In [1]:
import pandas as pd
from pyspark import SparkContext
from pyspark.sql import SQLContext, Row

from pyspark.sql.functions import when, udf, col, regexp_replace
from pyspark.sql.types import DoubleType,IntegerType, StringType
import pyspark.sql.functions as f

In [2]:
sc = SparkContext( 'local' )
sqlCtx = SQLContext( sc )

In [5]:
df = sqlCtx.read.csv( 'data/grade.csv', header=True, inferSchema=True)
df

DataFrame[학년: string, 과목: string, 결과: string, 중간: int, 기말: int]

In [6]:
df.show()

+-----+----+-----+----+----+
| 학년|과목| 결과|중간|기말|
+-----+----+-----+----+----+
|1학년|국어| 좋음|  80|  90|
|1학년|국어| 나쁨|  50|  40|
|1학년|국어| 나쁨|  20|  50|
|1학년|수학| 좋음|  83|  95|
|1학년|수학| 좋음|  93|  86|
|2학년|국어| 나쁨|  44|  65|
|2학년|국어| 좋음|  95|  98|
|2학년|수학| 좋음|  96|  99|
|2학년|수학| 나쁨|  57|  69|
+-----+----+-----+----+----+



In [11]:
df.printSchema()

root
 |-- 학년: string (nullable = true)
 |-- 과목: string (nullable = true)
 |-- 결과: string (nullable = true)
 |-- 중간: integer (nullable = true)
 |-- 기말: integer (nullable = true)



In [10]:
# df.groupBy(df['학년'])
df.groupBy('학년').max().show()

+-----+---------+---------+
| 학년|max(중간)|max(기말)|
+-----+---------+---------+
|2학년|       96|       99|
|1학년|       93|       95|
+-----+---------+---------+



In [12]:
df.groupBy('학년').sum().show()

+-----+---------+---------+
| 학년|sum(중간)|sum(기말)|
+-----+---------+---------+
|2학년|      292|      331|
|1학년|      326|      361|
+-----+---------+---------+



In [13]:
df.groupBy('학년').avg().show()

+-----+---------+---------+
| 학년|avg(중간)|avg(기말)|
+-----+---------+---------+
|2학년|     73.0|    82.75|
|1학년|     65.2|     72.2|
+-----+---------+---------+



In [15]:
df.groupBy('학년').avg('기말').orderBy('학년').show()

+-----+---------+
| 학년|avg(기말)|
+-----+---------+
|1학년|     72.2|
|2학년|    82.75|
+-----+---------+



In [17]:
df.groupBy('학년', '과목').avg().orderBy('학년').show()

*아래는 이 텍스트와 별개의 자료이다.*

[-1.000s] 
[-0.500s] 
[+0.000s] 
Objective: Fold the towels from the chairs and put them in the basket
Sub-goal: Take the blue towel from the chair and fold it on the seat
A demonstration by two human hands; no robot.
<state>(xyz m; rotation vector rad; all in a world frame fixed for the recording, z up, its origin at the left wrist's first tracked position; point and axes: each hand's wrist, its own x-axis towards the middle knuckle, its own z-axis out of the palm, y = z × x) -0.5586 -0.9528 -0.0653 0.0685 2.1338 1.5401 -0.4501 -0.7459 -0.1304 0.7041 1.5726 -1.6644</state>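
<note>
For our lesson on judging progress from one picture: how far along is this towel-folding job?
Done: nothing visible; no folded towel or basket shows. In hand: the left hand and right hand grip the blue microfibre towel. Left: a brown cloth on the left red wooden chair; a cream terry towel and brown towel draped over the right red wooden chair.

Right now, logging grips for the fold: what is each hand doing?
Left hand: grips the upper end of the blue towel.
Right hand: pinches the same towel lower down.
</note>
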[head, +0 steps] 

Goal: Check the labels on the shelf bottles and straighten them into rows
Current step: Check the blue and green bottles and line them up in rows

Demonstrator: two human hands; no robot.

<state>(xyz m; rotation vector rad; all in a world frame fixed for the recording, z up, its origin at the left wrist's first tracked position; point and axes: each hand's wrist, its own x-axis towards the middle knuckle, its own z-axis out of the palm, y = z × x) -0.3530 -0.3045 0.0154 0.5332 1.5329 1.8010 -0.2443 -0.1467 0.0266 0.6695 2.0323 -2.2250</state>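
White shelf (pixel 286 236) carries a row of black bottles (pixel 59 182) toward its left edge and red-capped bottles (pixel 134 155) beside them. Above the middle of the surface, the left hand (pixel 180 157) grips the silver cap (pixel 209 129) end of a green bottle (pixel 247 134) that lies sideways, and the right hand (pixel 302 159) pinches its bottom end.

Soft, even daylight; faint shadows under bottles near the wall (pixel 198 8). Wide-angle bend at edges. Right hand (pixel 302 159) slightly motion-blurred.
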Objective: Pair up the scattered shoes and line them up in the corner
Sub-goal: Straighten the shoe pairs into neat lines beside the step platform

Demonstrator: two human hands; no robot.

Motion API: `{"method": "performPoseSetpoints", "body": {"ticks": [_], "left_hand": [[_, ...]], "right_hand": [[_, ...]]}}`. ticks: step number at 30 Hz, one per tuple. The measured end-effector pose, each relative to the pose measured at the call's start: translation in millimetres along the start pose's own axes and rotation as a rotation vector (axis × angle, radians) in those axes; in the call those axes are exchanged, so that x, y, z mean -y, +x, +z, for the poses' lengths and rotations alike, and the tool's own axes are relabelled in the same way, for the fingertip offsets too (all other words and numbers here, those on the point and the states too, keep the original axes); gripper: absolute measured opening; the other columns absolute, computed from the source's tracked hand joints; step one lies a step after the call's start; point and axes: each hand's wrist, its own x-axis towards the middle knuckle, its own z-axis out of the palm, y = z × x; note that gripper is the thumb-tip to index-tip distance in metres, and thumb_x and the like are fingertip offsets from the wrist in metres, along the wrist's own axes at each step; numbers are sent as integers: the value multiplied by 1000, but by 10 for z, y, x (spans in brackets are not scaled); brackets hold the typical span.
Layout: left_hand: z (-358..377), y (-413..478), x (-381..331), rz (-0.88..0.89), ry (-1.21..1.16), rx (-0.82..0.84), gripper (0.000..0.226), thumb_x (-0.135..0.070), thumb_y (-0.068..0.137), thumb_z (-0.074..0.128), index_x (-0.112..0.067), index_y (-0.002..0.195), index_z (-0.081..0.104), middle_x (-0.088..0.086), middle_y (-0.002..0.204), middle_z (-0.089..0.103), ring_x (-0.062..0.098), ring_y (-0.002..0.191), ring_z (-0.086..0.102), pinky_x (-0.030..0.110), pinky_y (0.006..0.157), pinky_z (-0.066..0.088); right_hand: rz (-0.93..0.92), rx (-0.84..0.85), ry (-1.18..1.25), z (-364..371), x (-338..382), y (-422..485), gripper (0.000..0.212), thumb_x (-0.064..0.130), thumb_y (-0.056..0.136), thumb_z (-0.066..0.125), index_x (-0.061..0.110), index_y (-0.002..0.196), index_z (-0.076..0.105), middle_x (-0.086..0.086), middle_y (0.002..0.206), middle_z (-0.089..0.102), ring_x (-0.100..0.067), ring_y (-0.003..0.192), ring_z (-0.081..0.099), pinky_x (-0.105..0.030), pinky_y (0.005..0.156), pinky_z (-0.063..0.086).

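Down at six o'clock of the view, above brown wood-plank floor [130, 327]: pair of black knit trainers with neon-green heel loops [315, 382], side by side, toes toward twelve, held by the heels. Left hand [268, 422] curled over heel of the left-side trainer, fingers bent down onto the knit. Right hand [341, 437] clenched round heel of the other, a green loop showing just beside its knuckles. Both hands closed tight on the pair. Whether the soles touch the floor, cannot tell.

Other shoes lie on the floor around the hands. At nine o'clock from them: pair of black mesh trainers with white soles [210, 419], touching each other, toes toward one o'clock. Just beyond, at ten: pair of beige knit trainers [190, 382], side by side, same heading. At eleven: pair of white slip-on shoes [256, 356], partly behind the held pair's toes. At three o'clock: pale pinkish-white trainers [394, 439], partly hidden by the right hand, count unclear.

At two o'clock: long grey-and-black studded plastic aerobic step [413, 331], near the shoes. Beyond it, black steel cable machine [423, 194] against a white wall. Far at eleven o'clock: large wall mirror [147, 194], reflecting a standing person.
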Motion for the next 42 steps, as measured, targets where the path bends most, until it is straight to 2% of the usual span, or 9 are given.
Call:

+-----+----+---------+---------+
| 학년|과목|avg(중간)|avg(기말)|
+-----+----+---------+---------+
|1학년|국어|     50.0|     60.0|
|1학년|수학|     88.0|     90.5|
|2학년|수학|     76.5|     84.0|
|2학년|국어|     69.5|     81.5|
+-----+----+---------+---------+



In [18]:
df.groupBy('학년').agg({'기말' : 'sum'}).show()

+-----+---------+
| 학년|sum(기말)|
+-----+---------+
|2학년|      331|
|1학년|      361|
+-----+---------+



In [20]:
df.groupBy('학년').agg(f.sum('중간').alias('중간총합'), f.avg('중간').alias('중간평균') ).show()

+-----+--------+--------+
| 학년|중간총합|중간평균|
+-----+--------+--------+
|2학년|     292|    73.0|
|1학년|     326|    65.2|
+-----+--------+--------+



In [21]:
df.fillna( {'중간':10} ).show() #na가 없어서

+-----+----+-----+----+----+
| 학년|과목| 결과|중간|기말|
+-----+----+-----+----+----+
|1학년|국어| 좋음|  80|  90|
|1학년|국어| 나쁨|  50|  40|
|1학년|국어| 나쁨|  20|  50|
|1학년|수학| 좋음|  83|  95|
|1학년|수학| 좋음|  93|  86|
|2학년|국어| 나쁨|  44|  65|
|2학년|국어| 좋음|  95|  98|
|2학년|수학| 좋음|  96|  99|
|2학년|수학| 나쁨|  57|  69|
+-----+----+-----+----+----+



In [22]:
sc.stop()